After the humorous patterns are established, however, they move to the background as Ned and Verity fear that they have inadvertently corrupted the time-stream: by allowing Terence and Tossie to get engaged, a series of events is begun that appears to have allowed the Nazis to discover England's possession of Ultra, the code-breaking device used to such devastating effect in World War II. Since saving the time-stream they know is based on breaking up the two young lovers, there remain comic moments, but when they are not plotting, Ned and Verity try to work out how time travel really works. Brown herself is a historian specializing in the 1930s, and she uses the detective novels of the time period, especially Agatha Christie's Hercule Poirot books, as guides to solving the mysteries with the time-stream. And while the question is not asked overtly until the last half of the novel, Ned and Verity's assertions about the fragility of their timeline implies free will but the scientists who run the time machine feel otherwise—that the time-stream, and thus destiny if you will—is fixed.


The book never gets serious about this question and is mostly concerned with solving the smaller issues of finding the bishop's bird stump and somehow getting Tossie married to the mysterious Mr. C in order to fix the space-time continuum. But the question will sit in the back of thoughtful readers' minds, especially when Ned and Verity stumble upon the solutions to all their crises and how they tie together to resolve the issue of the slippages in maneuvering about the time-stream.
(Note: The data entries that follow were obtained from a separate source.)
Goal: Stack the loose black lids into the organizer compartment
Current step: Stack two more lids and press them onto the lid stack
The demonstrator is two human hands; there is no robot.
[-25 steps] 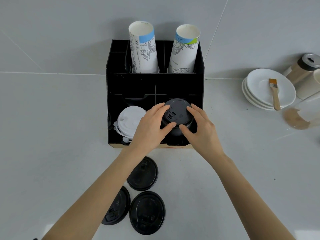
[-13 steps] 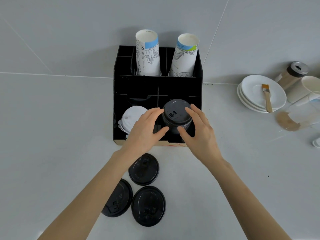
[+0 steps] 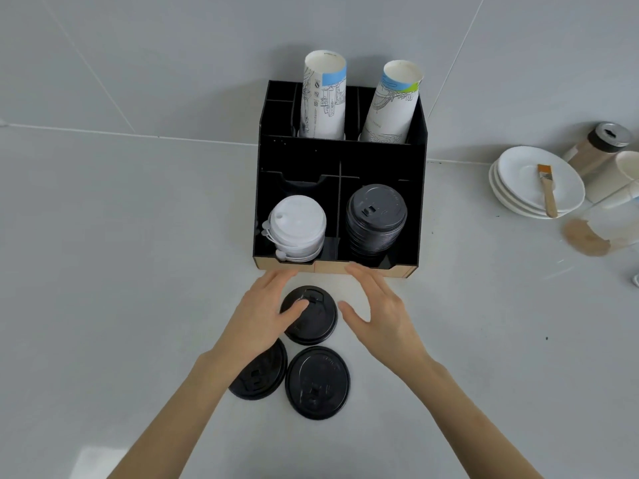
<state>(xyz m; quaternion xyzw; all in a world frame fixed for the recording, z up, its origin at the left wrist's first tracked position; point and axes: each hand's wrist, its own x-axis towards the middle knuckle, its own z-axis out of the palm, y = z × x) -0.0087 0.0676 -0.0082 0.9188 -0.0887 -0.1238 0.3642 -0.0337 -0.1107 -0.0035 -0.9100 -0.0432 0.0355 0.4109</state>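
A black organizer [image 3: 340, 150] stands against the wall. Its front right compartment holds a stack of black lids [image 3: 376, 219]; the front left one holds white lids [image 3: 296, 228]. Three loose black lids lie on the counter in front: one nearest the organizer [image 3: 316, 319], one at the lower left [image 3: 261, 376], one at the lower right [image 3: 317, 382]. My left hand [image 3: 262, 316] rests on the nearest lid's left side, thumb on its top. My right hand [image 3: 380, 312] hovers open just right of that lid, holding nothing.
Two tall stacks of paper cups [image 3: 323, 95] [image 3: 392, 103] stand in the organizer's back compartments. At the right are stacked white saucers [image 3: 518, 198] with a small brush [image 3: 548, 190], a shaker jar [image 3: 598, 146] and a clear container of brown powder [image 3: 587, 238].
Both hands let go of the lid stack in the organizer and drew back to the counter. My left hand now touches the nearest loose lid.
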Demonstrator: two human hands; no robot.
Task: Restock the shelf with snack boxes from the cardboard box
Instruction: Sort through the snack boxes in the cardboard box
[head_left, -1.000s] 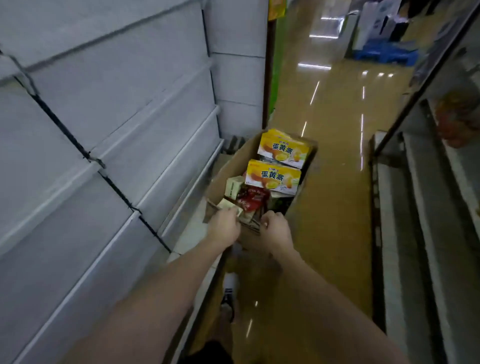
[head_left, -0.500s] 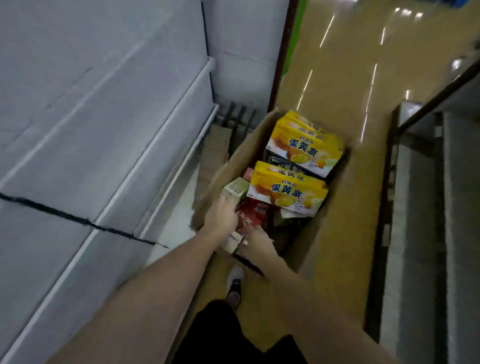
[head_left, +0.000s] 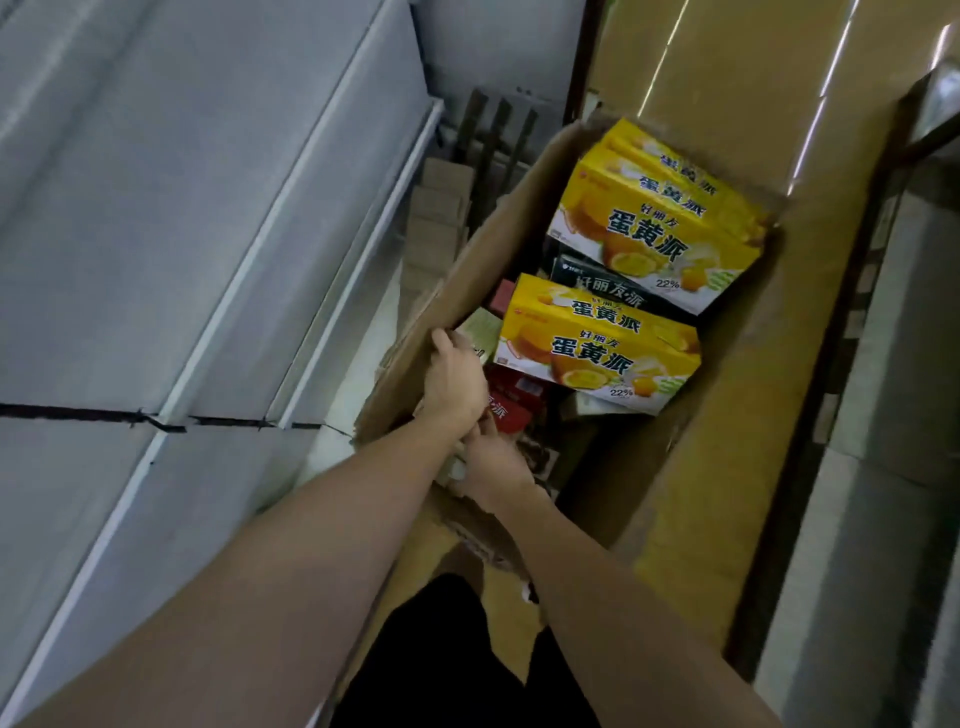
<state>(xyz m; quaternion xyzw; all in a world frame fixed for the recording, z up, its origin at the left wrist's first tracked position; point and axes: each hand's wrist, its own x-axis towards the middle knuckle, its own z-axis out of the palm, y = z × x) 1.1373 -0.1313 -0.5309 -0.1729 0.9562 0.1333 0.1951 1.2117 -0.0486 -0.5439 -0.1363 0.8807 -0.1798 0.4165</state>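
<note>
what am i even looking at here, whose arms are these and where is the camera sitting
There is no machine here: the arms belong to a person, and the camera is worn on their head, looking forward and down, so you see what they see. They stand in a shop aisle beside grey shelving. On the floor in front of them is an open cardboard box full of snack boxes. Two yellow pie boxes lie on top, one further away and one closer, with a red box and a pale green box lower down. The left hand reaches in by the box's left wall, and the right hand sits just beneath it. Both have curled fingers, but what they grip is hidden by the hands themselves.
</note>
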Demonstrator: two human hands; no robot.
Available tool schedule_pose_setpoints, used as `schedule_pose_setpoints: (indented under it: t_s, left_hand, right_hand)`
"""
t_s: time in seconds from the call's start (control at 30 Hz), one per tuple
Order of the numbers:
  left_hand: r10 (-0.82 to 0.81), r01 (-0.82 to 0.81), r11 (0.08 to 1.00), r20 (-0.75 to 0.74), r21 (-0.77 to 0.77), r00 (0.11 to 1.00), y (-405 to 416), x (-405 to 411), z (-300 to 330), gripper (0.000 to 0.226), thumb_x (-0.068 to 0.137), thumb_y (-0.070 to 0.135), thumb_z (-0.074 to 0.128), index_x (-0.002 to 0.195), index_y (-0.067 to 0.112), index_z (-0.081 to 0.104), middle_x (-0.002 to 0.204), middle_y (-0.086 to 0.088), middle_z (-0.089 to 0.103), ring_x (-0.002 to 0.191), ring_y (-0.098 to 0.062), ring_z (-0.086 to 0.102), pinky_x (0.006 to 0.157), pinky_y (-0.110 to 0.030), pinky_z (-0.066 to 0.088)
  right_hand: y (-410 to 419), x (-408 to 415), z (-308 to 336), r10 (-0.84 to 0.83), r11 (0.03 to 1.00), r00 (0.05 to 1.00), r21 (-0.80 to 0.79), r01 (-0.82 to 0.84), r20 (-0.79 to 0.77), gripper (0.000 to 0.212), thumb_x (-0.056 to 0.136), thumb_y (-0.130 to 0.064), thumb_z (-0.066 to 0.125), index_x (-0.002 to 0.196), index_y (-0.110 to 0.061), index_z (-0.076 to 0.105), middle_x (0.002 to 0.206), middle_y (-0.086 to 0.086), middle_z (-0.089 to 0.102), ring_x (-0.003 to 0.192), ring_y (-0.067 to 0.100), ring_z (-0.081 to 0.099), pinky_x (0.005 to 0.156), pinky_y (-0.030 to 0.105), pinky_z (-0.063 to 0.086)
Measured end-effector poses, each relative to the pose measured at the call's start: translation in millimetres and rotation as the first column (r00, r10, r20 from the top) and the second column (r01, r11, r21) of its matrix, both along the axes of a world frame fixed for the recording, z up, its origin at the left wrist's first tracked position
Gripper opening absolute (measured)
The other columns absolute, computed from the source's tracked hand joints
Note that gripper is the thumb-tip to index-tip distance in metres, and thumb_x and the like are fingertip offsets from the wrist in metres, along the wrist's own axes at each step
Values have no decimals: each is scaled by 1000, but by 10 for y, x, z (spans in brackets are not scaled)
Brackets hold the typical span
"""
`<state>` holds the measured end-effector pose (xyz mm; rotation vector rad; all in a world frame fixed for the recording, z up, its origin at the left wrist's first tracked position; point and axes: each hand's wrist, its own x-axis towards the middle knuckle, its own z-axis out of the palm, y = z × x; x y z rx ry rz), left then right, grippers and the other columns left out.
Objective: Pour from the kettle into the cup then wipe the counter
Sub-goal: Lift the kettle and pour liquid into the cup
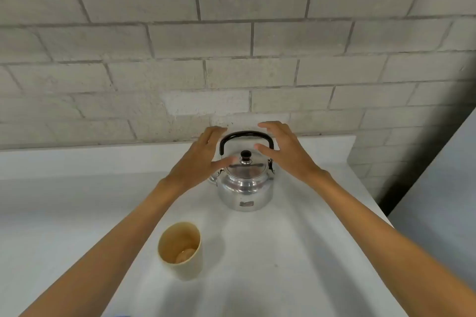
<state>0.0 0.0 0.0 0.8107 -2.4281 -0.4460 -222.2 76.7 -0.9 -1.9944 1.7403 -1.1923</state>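
Observation:
A shiny metal kettle with a black arched handle and a black lid knob stands upright on the white counter, close to the back wall. A beige cup stands nearer to me, left of the kettle, its mouth open toward me. My left hand hovers at the kettle's left side, fingers spread, thumb near the lid. My right hand hovers at the right of the handle, fingers spread. Neither hand holds anything. The spout is hidden behind my left hand.
A grey brick wall rises directly behind the counter. The counter's right edge runs diagonally toward me, with a dark gap and a grey surface beyond it. A small blue thing peeks in at the bottom edge.

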Motion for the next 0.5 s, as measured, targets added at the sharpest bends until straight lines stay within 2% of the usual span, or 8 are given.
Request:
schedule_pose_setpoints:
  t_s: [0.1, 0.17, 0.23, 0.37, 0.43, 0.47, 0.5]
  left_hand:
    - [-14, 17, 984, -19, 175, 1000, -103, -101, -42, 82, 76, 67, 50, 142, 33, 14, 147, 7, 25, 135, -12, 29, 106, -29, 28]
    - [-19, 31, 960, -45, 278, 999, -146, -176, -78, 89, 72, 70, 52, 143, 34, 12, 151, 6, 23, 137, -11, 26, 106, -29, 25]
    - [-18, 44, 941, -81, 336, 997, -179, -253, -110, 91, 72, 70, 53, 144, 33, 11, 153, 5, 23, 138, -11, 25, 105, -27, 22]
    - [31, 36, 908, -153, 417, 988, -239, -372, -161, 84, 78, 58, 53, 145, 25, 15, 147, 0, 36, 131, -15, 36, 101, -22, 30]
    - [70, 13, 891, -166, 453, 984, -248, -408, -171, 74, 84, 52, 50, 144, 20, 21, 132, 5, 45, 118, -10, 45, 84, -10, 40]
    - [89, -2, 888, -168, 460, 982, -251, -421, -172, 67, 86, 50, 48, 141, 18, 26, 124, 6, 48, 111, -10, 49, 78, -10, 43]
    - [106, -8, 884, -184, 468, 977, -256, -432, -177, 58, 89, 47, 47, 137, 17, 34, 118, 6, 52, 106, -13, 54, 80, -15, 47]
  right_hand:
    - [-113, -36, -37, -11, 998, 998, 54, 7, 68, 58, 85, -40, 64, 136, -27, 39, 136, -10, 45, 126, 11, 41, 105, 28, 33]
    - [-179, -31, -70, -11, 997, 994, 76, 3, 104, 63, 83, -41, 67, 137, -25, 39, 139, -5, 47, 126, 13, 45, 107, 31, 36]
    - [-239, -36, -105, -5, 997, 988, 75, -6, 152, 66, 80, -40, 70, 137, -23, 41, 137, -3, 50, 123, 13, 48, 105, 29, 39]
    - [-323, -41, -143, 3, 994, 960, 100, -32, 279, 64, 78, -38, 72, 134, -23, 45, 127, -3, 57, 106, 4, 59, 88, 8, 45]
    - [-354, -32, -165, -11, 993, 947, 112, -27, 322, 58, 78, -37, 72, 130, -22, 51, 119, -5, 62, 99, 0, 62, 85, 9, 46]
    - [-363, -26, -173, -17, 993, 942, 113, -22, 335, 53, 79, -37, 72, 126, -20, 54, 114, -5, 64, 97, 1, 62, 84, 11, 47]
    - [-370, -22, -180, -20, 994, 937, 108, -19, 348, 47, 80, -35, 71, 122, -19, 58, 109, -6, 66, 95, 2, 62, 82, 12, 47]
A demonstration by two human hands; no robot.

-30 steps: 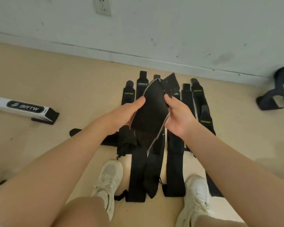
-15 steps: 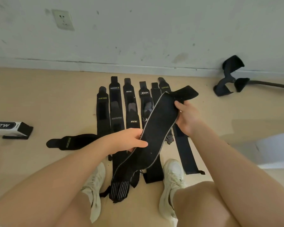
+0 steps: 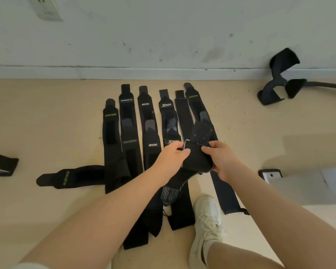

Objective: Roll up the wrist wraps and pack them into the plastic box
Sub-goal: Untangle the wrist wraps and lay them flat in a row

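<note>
matt black cloth wrist wrap (image 3: 197,158), smooth floor (image 3: 47,123).

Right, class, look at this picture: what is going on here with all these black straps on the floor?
A person crouched over the floor holds one black wrist wrap in both hands, the left hand and the right hand gripping its upper end, which is folded over as if a roll is starting. Its tail hangs down toward the white shoe. More wraps lie flat in a row by the wall, one lying crosswise. None is rolled yet, and no plastic box is clearly in view.
</note>
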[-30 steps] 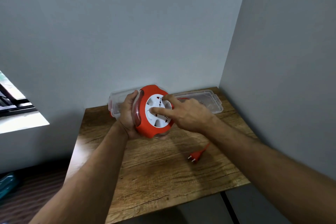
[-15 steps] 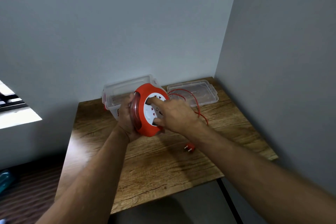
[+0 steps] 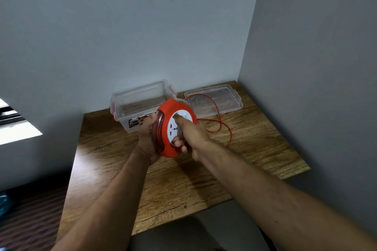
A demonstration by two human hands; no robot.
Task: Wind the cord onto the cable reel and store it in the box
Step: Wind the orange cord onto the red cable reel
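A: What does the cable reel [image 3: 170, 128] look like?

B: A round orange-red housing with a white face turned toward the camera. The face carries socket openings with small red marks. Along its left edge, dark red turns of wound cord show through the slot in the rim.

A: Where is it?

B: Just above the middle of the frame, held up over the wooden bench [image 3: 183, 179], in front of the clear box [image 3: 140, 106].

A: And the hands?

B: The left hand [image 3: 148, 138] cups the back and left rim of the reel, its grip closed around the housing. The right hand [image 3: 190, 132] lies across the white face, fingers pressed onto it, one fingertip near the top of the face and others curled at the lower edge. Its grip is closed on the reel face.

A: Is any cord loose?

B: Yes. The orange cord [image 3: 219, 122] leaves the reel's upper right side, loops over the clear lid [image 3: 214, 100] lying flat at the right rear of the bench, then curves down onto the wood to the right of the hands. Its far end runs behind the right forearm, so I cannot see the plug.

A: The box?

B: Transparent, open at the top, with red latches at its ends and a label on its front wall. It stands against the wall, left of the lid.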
To Say Nothing of the Dog is a rambling fun read with some interesting genre questions lying just under the surface. It exemplifies what a thoughtful writer can do with speculative fiction, mixing it with other disparate genres. Allusions to other books might become tiresome, but I think Willis does a strong job of explaining such references and tying them into the novel so that they are not merely prizes thrown out to the watchful reader. While there are sequels of a sort (nominated for Nebula for Best Novel, incidentally), it would be interesting to see more adventures for Ned and Verity, perhaps set in different times and working with different genres.